See also https://softwareengineering.stackexchange.com/a/358937/45576.

Modified breadth-first search[edit]

It is the breadth-first search with priority queue instead of queue.

Modified depth-first search[edit]

It is the depth-first search with priority queue instead of stack.

The algorithm[edit]

When we speak about downloading next RDF file we mean downloading the next RDF file in the depth-first or breadth-first order (as specified by user options).

We enumerate the list of RDF assets downloaded before the main loop before enumerating any other RDF assets. For breadth-first search it means that we add this as the additional first first level of the search (with priority above all other priorities) For depth-fist search this means that we first enumerate these assets and after this do depth first search starting at each of the elements of this list (without repeating previously discovered nodes).
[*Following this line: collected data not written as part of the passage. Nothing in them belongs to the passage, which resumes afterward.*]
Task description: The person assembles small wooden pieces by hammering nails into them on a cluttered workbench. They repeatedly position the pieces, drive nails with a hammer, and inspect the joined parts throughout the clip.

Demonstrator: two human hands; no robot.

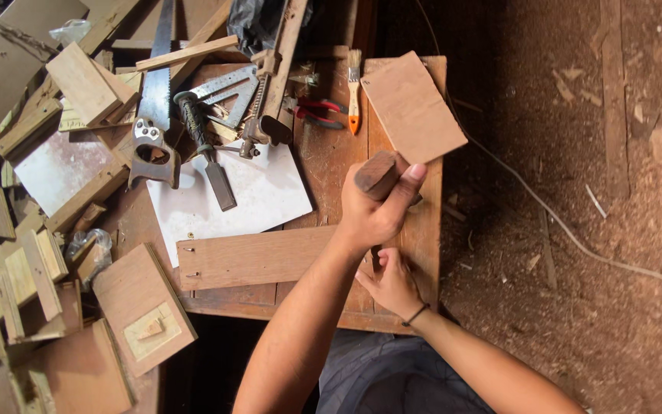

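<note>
Forearms rise from the bottom edge over the workbench. On its left lie a handsaw, a chisel and a long plank. Further right, the left hand is clenched around a wooden block; the right hand, fingers curled, presses the bench beside the plank's end.

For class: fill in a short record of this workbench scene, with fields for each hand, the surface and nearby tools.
Left hand: the left hand grips a dark brown wooden handle, raised above the bench.
Right hand: the right hand presses down on the long flat brown wooden board.
Surface: worn wooden workbench with a white sheet.
Nearby tools: black-handled chisel, handsaw, orange-handled paintbrush, red-handled pliers.
</note>
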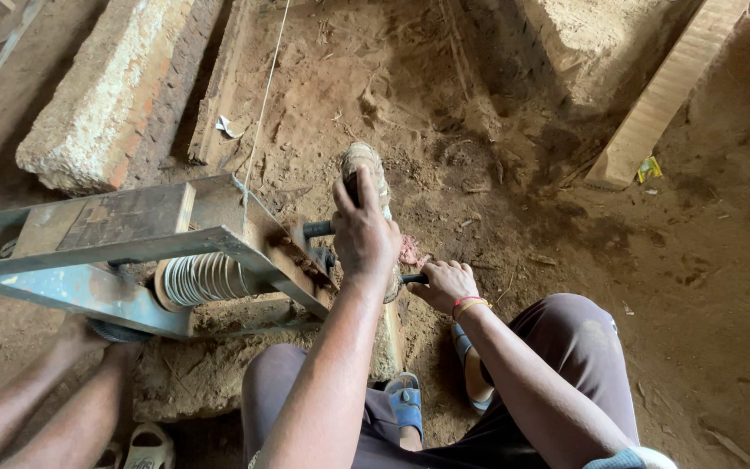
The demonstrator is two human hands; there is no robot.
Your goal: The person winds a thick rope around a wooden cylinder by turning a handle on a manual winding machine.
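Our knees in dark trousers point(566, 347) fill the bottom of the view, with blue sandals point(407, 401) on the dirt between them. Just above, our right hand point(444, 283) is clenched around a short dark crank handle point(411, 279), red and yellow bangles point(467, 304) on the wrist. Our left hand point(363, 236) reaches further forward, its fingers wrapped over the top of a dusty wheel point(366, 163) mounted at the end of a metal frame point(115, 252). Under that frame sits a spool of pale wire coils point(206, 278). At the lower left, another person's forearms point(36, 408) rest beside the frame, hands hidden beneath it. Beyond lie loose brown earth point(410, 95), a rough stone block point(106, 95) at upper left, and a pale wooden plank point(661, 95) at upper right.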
TODO: Explain clearly.

The tree of RDF files (which we traverse in the depth-first or breadth-first order) is defined as the following:

The branches of a node (RDF file) are [TODO: Does it mean that document namespaces are processed before sources/targets?]

  1. the current XML document namespaces in order of first occurrence in document order; [TODO: We may consider more sophisticated loading order (based on precedences).]
  2. at user option these branches which correspond to current sources and/or targets of scripts of the current assets as well as transformation targets (if so specified by user options); Remark: transformation targets do not change, so they are iterated at most once.
  3. these RDF files which are linked through rdf:seeAlso in the order of the list.

So, we may load first “sources” and “targets” and only then "see also". Rationale: our purpose to find a connection between sources and targets, while following "see also" may "lead us astray" from our purpose. (For example it could lead to an infinite loop despite the task is accomplishable with loading "sources" and "targets".)

Upon reading an RDF file, the list of the namespaces, the list of transformations, and the list of relations between precedences should be updated, accordingly the grammar described above.

Implementation note: If our task is validation, updating the list of transformations and precedences is not necessary. If our task is transformation, updating the list of namespaces is not necessary.

Note: Retrieving some existing documents designated by namespace URLs gets an RDF Scheme. Examples: http://www.w3.org/1999/02/22-rdf-syntax-ns# and http://purl.org/dc/elements/1.1/. In this case :namespaceInfo in the RDFS points to a namespace information which should be downloaded instead.

As an other alternative, the RDF file pointed by the namespace URL may contain namespace and transformer info.

Several namespaces may refer to one RDF due using # in URLs.

Backward compatible feature: If at the URL we download from there is an RDDL document, download the RDF specified as an RDDL resource with xlink:role="http://portonvictor.org/ns/trans/". (This is not done recursively, that it an RDDL document linked from an other RDDL document is not downloaded.)

If a valid RDF document was not retrieved from a URL (say because of a 404 HTTP error or because invalid XML code), it should not be retrieved again (during the pipeline). However it is not forbidden to repeat failed because of timeout HTTP attempts.

Recursive retrieval may be limited to certain URLs. For example, it may be limited only to file:// URLs.